American basketball player (born 1993)

Brandan Dion Kearney (born March 1, 1993) is an American professional basketball player for the Montcon Miracles of the National Basketball League of Canada. He played college basketball at Michigan State University, Arizona State University and University of Detroit.

==Early life==

Kearney was born on March 1, 1993, in Southfield Michigan to parents Derrick and Lea Hall-Kearney. He attended the Detroit Schooling system, all the way through his senior year of high school as he led his Detroit Southeastern team to two city championship appearances his sophomore year and winning it his senior year of 2011. Kearney then went on to lead his team to the Michigan Class A State Championship game. As a sophomore, he was selected to represent the United States as a member of the USA Developmental men's (16U) team winning the Gold Medal in the F.I.B.A. America's Tournament (2009). His junior year, he competed for the USA (17) in the 1st ever 3 on 3 Youth Olympic Games in Singapore. He was selected and participated in the NBA top 100 camp for upcoming top 100 seniors in the country. He scored a career-high 33 points vs Chicago Julian his junior year. In November 2010 he signed a National Letter of Intent to play college basketball for Michigan State University.
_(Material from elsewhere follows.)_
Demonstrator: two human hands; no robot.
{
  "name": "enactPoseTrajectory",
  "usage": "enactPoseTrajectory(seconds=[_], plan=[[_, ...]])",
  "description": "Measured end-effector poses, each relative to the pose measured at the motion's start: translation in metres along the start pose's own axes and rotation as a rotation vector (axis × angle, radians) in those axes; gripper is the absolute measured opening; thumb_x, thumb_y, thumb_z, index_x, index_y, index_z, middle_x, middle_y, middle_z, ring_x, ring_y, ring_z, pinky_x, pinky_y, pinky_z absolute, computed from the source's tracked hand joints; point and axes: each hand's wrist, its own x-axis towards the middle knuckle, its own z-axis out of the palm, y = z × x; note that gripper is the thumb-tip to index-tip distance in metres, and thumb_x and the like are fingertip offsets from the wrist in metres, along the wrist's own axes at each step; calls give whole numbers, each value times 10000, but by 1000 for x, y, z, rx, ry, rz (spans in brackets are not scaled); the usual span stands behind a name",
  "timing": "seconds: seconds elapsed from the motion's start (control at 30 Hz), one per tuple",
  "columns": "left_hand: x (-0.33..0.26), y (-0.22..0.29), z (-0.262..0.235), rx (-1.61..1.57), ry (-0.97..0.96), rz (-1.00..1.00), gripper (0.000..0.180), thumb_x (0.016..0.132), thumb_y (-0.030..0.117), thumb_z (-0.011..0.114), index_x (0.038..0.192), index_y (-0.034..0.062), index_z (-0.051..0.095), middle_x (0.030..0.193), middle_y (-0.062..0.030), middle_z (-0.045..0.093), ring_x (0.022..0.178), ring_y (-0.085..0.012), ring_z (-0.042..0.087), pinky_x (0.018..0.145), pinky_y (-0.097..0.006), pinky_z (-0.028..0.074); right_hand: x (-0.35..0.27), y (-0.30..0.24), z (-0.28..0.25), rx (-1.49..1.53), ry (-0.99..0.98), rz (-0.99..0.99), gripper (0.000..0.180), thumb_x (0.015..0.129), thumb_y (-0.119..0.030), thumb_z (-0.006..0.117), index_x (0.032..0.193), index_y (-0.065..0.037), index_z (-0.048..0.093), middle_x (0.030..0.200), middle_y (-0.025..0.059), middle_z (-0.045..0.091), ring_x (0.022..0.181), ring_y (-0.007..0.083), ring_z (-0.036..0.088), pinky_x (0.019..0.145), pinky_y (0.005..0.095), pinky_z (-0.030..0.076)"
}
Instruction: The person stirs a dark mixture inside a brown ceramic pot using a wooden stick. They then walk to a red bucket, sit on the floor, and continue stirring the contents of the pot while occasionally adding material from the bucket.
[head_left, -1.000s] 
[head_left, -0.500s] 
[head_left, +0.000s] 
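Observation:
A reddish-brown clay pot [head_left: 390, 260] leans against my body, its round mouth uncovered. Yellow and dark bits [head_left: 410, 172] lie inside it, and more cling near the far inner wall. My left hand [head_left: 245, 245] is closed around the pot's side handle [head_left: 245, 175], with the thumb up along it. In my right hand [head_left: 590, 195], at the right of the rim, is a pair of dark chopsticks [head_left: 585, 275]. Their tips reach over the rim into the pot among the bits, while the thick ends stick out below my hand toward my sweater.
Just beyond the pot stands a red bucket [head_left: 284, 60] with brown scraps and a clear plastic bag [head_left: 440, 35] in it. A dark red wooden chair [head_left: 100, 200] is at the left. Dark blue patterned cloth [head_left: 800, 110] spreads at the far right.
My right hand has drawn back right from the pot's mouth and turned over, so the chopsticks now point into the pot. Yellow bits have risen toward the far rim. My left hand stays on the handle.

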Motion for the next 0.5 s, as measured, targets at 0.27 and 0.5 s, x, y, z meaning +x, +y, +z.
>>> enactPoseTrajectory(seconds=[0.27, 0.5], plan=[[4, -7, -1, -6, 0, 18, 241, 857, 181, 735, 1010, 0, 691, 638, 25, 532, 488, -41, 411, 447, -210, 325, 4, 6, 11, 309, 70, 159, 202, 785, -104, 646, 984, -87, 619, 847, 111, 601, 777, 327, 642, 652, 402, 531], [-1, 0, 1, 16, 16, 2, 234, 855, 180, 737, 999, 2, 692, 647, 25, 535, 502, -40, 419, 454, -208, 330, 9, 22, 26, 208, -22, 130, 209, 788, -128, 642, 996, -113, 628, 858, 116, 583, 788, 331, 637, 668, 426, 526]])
Following his senior year, Kearney was named player of the year in Michigan's Class A by Bankhoops.com. He was named to the Detroit News and Detroit Free Press 1st team all city, all metro and all state teams. He also was an ESPN and rivals and scout top 100 ranked player.

==College career==
In his freshman year, Kearney appeared in 34 contest, averaging 9.6 minutes, Played double-figure minutes in 10 of the seasons final 12 games averaging 13.1 minutes. His MSU team advancing to the NCAA tournament sweet 16 losing to Louisville. In his sophomore year, he played in 10 games for Michigan State before transferring midseason averaging 20 minutes per game.

After sitting out from transferring Kearney played in 19 games for Arizona State University in his junior year averaging 6.5 minutes per game. Kearney appeared in all 33 games for Detroit in his senior year starting 13 averaging 6.3, 2.2 rebs, and 2.7 assists per game. He received the Larry Doyle Most Dedicated Titan Award.

==Professional career==
After going undrafted in the 2015 NBA draft Kearney was drafted 2nd overall pick by Moncton Miracles of the National Basketball League of Canada for the 2015–16. In 40 games for Moncton he averaged 10 points, 3.5 assists and 4 rebs per game and was 4th in the NBL of Canada in 3pt Fg Pct with a 46% accuracy. Kearney received all League Rookie honors.

In November 2016 he signed an offer sheet with the Windsor Express of the NBL of Canada playing in 10 games before being traded back to Moncton. He averaged 10 points per game for Windsor including a 16-point performance vs KW Waterloo Kitchener. He was invited to the 2016 NBA pro day in Miami where he participated and was invited to the NBA's Miami Heat summer mini camp. In October 2016, the Miami Heat's NBA D League Affiliate, Sioux Falls Skyforce invited Kearney to their Veterans training camp where he was the team's final cut before the regular season started.

As of Feb-2017-Currently for Moncton, Kearney has played in 20 games averaging 15 points, 5 rebs and 3 assists per game.